In "Jihad: The Trail of Political Islam" (Belknap/Harvard, 454 pages, $29.95), Gilles Kepel offers a masterly display of scholarship that describes how a radical idea spread through large segments of the Islamic world in the 1970s and 1980s. There are, he notes, scores of "Islamist" movements -- that is, movements devoted to a radically militant version of Islam -- cut from the same cloth as al Qaeda, having already wreaked havoc, imposed extreme forms of Islamic Shariah law and devoted themselves to universal Islamic rule.

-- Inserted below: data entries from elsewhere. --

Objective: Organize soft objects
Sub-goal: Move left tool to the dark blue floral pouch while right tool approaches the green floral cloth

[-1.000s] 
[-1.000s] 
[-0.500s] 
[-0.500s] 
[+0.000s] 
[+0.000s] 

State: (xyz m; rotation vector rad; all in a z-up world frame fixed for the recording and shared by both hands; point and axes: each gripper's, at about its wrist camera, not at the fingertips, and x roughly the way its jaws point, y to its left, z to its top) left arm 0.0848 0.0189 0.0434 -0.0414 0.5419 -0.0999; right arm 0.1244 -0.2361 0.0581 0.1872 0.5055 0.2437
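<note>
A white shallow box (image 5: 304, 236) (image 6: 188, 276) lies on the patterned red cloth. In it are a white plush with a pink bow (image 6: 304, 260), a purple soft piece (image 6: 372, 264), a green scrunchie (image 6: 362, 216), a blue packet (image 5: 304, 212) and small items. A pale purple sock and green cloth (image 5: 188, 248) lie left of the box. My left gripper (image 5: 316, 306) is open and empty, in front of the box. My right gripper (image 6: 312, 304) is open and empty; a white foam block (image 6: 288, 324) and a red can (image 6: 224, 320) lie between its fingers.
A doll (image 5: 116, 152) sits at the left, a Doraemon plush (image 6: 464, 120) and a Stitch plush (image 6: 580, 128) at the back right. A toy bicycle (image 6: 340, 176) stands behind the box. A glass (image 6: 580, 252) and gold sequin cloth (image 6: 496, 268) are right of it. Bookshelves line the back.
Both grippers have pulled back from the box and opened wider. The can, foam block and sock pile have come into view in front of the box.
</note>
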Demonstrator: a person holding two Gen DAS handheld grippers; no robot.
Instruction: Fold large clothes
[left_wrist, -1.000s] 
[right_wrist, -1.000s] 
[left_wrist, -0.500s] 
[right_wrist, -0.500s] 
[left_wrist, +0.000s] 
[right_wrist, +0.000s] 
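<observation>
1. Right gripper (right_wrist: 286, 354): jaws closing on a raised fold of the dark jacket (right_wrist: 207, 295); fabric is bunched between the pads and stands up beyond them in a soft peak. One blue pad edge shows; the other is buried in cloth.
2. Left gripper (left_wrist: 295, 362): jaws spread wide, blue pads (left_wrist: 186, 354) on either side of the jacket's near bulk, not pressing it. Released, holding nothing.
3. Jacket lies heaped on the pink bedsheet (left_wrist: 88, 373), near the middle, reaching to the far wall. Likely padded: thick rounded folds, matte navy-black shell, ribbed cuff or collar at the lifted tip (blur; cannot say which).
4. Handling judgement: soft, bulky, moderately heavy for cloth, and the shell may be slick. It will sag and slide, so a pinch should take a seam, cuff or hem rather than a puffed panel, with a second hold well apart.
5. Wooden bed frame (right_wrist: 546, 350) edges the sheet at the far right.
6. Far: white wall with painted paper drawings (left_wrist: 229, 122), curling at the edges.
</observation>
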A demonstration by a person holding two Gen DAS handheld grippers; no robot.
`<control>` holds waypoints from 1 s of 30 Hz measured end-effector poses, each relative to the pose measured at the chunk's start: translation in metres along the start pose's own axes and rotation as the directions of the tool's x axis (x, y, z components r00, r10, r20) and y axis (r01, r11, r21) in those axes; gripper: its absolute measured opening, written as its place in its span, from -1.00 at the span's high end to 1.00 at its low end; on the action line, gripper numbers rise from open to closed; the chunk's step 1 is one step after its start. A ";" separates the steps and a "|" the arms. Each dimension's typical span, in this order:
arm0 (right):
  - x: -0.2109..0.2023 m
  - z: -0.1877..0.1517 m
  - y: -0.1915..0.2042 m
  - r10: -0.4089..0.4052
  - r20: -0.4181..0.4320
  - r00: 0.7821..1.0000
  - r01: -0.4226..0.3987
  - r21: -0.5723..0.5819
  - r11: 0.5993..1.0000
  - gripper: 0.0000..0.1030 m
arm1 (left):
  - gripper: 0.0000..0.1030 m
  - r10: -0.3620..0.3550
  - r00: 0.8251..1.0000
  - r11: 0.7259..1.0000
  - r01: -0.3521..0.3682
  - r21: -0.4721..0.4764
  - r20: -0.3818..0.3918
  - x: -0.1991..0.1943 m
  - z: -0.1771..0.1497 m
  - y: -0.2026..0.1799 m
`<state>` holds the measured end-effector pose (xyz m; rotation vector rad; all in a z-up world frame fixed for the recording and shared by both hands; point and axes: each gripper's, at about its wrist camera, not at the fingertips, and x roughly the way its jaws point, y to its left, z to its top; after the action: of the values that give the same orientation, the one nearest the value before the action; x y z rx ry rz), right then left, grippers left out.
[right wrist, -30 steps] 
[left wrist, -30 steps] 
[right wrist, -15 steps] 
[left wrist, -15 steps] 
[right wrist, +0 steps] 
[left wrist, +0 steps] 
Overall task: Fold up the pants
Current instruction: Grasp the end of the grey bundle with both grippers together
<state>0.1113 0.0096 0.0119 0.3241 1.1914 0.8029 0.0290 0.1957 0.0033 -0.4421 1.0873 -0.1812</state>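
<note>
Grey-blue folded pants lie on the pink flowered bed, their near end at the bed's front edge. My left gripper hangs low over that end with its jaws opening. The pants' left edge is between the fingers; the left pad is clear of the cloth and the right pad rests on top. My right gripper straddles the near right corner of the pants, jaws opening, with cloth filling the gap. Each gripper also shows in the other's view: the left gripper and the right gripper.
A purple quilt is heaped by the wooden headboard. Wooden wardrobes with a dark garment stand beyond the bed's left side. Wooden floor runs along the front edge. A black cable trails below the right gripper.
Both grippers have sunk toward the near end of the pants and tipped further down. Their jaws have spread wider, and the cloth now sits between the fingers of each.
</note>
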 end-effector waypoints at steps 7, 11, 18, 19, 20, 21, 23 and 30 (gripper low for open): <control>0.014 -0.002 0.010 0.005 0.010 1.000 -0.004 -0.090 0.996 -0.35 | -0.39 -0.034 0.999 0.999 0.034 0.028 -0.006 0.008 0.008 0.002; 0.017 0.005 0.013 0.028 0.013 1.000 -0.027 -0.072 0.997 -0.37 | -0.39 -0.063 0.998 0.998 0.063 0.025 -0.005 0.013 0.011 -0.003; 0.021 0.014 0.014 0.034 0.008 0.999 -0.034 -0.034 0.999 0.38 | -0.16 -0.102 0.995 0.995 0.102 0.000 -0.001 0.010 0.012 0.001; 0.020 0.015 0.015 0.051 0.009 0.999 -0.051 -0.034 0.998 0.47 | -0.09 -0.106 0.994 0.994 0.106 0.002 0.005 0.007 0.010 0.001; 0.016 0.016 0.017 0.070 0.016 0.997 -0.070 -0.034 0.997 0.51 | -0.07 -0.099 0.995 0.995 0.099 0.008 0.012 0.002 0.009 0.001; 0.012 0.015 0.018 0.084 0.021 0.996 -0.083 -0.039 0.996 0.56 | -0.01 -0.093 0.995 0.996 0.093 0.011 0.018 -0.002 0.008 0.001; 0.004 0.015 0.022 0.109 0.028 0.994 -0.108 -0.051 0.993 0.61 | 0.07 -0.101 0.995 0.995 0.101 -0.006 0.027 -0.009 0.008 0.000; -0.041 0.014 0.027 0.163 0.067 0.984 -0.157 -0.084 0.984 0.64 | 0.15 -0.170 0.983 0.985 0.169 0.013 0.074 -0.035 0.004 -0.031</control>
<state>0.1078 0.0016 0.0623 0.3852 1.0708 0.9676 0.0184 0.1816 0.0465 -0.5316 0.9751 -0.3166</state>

Little in Common With Religion
Like communism a generation ago (especially after the Sino-Soviet split), radical Islam often divides according to the needs of its patron states. Three in particular emerge from Mr. Kepel's narrative: Iran after its revolution; Saudi Arabia, where the fundamentalist Wahhabi sect of Islam has become dominant; and the Iraq of Saddam Hussein after 1991's war. Help from these regimes has nourished struggles from Palestine to Chechnya to Bosnia to Afghanistan.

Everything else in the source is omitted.